When you came into church this morning, along with your bulletin you picked up a little vial of bubbles. Today when we say the Prayers of the People, I want you to blow bubbles here in church.

Why? Well, first of all blowing bubbles is just fun!

If there is one thing we are guilty of as Christians, it is taking ourselves too seriously.

When I picture Jesus on Earth, along with his moments of compassion and anger and thoughtfulness and seriousness, I picture him having fun and laughing.

We all know that God laughs at us, if only for the number of ridiculous situations we get into.

Well, the Holy Spirit laughs too.

The Holy Spirit wants us to have fun in worship.

I expect there to be some giggling out there while we’re blowing bubbles during the prayers.

But the other reason I want you to blow bubbles is this: they will represent the gentle breath of the Holy Spirit within us filling our prayers and lifting them before the throne of God.

Fascinating and ethereal—we can’t keep and treasure bubbles.

We can’t put them in a box and admire them later.

They last such a brief and beautiful moment.

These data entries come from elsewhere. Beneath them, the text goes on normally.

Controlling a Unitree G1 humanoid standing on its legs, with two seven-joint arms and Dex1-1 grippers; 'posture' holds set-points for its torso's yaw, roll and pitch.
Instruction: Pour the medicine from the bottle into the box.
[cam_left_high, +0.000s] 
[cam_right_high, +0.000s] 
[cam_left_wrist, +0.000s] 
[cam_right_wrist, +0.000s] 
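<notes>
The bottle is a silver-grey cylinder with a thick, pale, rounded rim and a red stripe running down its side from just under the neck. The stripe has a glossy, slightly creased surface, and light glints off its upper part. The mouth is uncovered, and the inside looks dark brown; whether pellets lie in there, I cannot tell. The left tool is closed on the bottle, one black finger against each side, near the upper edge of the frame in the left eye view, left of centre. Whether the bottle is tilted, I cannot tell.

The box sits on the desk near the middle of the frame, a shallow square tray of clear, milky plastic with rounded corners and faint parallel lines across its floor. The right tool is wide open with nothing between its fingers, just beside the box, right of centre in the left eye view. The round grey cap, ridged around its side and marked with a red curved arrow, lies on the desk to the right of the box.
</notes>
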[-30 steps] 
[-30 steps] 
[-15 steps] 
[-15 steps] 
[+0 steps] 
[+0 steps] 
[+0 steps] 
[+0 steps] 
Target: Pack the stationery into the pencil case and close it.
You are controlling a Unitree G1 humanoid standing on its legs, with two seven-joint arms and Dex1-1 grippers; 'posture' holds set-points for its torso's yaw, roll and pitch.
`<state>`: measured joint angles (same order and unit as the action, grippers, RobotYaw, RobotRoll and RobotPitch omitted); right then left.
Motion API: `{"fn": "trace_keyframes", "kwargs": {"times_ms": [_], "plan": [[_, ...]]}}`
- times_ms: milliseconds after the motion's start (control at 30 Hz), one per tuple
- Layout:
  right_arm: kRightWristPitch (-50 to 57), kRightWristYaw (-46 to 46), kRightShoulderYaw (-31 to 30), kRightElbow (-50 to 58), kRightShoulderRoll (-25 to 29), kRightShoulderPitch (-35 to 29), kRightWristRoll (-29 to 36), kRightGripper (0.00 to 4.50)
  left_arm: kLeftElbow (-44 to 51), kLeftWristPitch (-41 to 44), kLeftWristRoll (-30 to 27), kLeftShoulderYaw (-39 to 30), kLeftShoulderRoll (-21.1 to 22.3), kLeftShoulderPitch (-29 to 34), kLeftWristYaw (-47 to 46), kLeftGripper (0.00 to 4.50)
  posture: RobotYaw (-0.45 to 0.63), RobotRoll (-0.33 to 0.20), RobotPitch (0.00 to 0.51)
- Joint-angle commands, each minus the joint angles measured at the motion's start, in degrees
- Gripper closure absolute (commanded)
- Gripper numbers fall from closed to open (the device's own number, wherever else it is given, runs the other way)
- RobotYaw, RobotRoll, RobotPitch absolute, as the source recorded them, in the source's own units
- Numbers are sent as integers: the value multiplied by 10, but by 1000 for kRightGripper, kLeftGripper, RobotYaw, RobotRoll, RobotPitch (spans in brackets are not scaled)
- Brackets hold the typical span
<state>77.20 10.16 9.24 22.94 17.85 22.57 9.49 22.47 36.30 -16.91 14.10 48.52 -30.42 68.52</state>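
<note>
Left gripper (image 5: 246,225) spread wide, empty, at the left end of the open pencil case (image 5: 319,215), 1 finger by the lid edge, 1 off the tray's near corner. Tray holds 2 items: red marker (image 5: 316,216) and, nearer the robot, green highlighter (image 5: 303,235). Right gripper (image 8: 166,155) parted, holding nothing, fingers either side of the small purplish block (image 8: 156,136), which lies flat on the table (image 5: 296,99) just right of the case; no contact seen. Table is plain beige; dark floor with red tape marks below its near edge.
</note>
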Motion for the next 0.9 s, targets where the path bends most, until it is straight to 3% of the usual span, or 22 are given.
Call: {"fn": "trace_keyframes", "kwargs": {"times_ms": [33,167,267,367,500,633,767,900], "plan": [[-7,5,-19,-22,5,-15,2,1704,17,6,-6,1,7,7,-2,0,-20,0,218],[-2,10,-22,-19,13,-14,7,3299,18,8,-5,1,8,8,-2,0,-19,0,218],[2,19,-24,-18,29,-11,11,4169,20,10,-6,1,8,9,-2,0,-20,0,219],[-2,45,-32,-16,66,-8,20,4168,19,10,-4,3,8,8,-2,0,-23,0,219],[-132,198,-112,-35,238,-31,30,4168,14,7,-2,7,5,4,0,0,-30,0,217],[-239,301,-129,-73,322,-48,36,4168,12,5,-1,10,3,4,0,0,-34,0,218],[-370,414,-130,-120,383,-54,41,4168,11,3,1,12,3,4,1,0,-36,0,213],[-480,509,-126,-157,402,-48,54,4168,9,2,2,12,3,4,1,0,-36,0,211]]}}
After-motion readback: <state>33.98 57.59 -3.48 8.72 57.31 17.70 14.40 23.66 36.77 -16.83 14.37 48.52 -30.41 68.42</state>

The same is true for our worship.

Our worship happens in a moment, animated by the breath of the Holy Spirit and then floating away into the sky.

And that makes it all the more precious.

We can’t hold onto our prayers either, but God finds them as fragile and beautiful as bubbles.

God looks on our congregation and delights at what we offer every Sunday—our worship, our hopes, our dreams, our needs, our sorrows and our griefs, all lifted before God in prayer.

Today when we blow bubbles during the Prayers of the People, we’ll get to see what God sees every week: the Holy Spirit, breathing through us with such gentleness that a new and fragile and beautiful creation floats toward heaven and out of sight.